Torolf laughs and laughs as he sprays his foul poison into the roots of his foes. He feels an unnatural joy as they brown and decay over the next few minutes. He could have pulled them and bagged them, but he prefers to let them suffer. Perhaps next time they'll think twice before assaulting his turf.
It's getting late and Torolf is reaching the end of his playlist. Only one job remains undone, and it's the best job of all: brutal dismemberment. He looks at the large leafy hedge before him. Bulbous, slovenly, lazy. Soon, it'll rue the day it allowed itself to sink to such unsightly disrepair.

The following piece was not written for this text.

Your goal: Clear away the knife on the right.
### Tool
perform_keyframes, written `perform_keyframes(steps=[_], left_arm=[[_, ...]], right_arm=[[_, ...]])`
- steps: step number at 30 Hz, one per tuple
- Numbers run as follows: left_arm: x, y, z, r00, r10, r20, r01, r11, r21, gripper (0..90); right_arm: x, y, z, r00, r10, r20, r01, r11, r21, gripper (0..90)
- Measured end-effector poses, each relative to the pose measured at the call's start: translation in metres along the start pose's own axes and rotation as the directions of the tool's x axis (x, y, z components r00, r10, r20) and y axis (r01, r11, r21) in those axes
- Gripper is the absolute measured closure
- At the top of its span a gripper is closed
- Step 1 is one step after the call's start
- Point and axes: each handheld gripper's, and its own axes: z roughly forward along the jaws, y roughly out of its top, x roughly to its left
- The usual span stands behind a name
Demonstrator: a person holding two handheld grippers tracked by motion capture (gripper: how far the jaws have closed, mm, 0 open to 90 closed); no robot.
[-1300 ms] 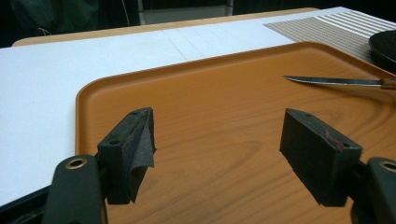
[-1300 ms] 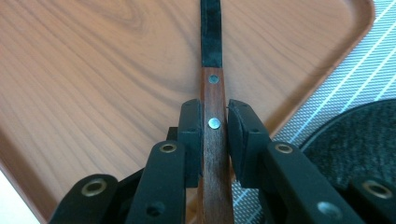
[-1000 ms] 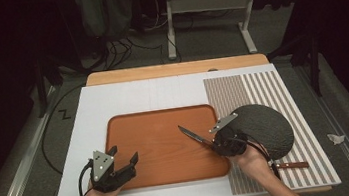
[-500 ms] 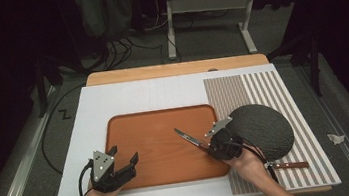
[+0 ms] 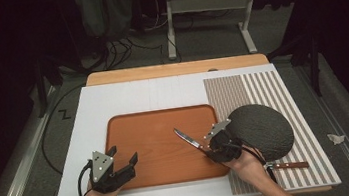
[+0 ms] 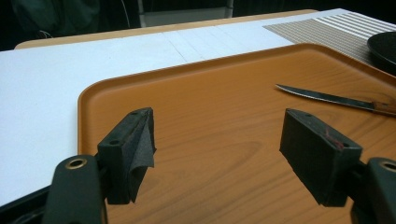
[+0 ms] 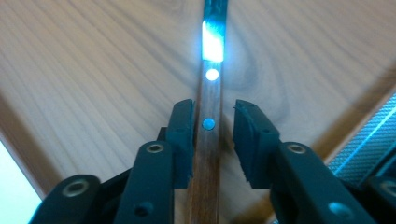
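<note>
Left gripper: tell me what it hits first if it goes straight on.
Probably the knife. The left gripper, jaws open, points across the bare tray, and the blade lies ahead, right of centre; depth is unclear, so it might pass beside the tip.

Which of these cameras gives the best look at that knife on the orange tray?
The high view: the knife shows blade to handle, lying on the tray. The left gripper view shows its blade and a bit of handle. The right gripper view shows just the riveted handle between the right gripper jaws, which have just been opening.

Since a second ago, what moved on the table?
The right tongs slid the knife leftward onto the tray and have just been opening; the handle lies loose between the jaws. The left tongs, open, and the dark round mat stayed put.
</note>
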Motion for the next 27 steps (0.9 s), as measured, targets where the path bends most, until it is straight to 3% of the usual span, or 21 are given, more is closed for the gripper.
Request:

Torolf unhooks his leather chest strap with one hand while reaching behind his back to grab the chainsaw's pull cord with the other. In an incredible display of strength, agility, and disregard for personal safety, the chainsaw whips around the side of his body as the cord starts the engine. The blades spin to life just as Torolf grasps the handle.

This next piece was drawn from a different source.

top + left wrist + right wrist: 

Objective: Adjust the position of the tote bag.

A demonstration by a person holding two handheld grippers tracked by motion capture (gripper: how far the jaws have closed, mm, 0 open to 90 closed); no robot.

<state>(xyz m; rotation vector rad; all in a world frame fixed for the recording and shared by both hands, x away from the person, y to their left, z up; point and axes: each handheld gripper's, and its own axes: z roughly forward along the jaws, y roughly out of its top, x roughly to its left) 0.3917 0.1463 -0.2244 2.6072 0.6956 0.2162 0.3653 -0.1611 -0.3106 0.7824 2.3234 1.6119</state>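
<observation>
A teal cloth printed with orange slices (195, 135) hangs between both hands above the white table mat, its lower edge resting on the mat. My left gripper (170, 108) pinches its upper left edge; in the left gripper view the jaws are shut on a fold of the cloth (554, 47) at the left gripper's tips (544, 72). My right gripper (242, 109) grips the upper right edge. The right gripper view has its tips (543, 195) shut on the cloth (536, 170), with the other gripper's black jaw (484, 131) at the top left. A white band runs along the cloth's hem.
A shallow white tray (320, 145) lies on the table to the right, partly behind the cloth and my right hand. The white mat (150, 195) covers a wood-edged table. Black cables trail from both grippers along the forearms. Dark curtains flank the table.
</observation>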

The battle is short. Too short. With his crazed Viking zeal, Torolf has destroyed thirty feet of perfectly good hedge. Larry appears just five minutes later.
Larry seems upset, and despite the raw, seething ecstasy Torolf feels from destroying his opponent so mercilessly, he understands why. He slides out his earphones and turns off the chainsaw.
"Larry," Torolf says, raising a hand above his heart, "please allow me to communicate the abject level of shame and sorrow currently residing within me."
"Wait...huh?" Larry says.
"I do admit there are moments in which aspects of my storied genealogy do take hold of me rather fiercely, and I in no way expect you or your employer, the venerable Longsprings Golf Course, to assume any financial responsibilities for my dreadful activities.
"Now, I understand you must be feeling great anger—and it's assuredly deserved—so I'd ask that before releasing it upon me, you consider that I'm more than willing to provide financial recompense for any damages caused.
"I, uh—
"I want to pay you back for the hedge."
"Oh! Uh, alright. Thank you." Larry seems like he's finally making sense of Torolf's overwrought apology.
"Or, if you'd prefer, I'd agree to perform additional labor—in a far more contained and mature fashion, I assure you—without wages, until the debt is repaid. Your choice."
"We'll work it out, Torolf." And with that, Larry walks off in a stupor.
Torolf waits for Larry to pass beyond the horizon before putting his earphones back on.
"I'll be back for what's left of you tomorrow," he growls as he stomps the remains of the hedge into the ground under the newly risen moon.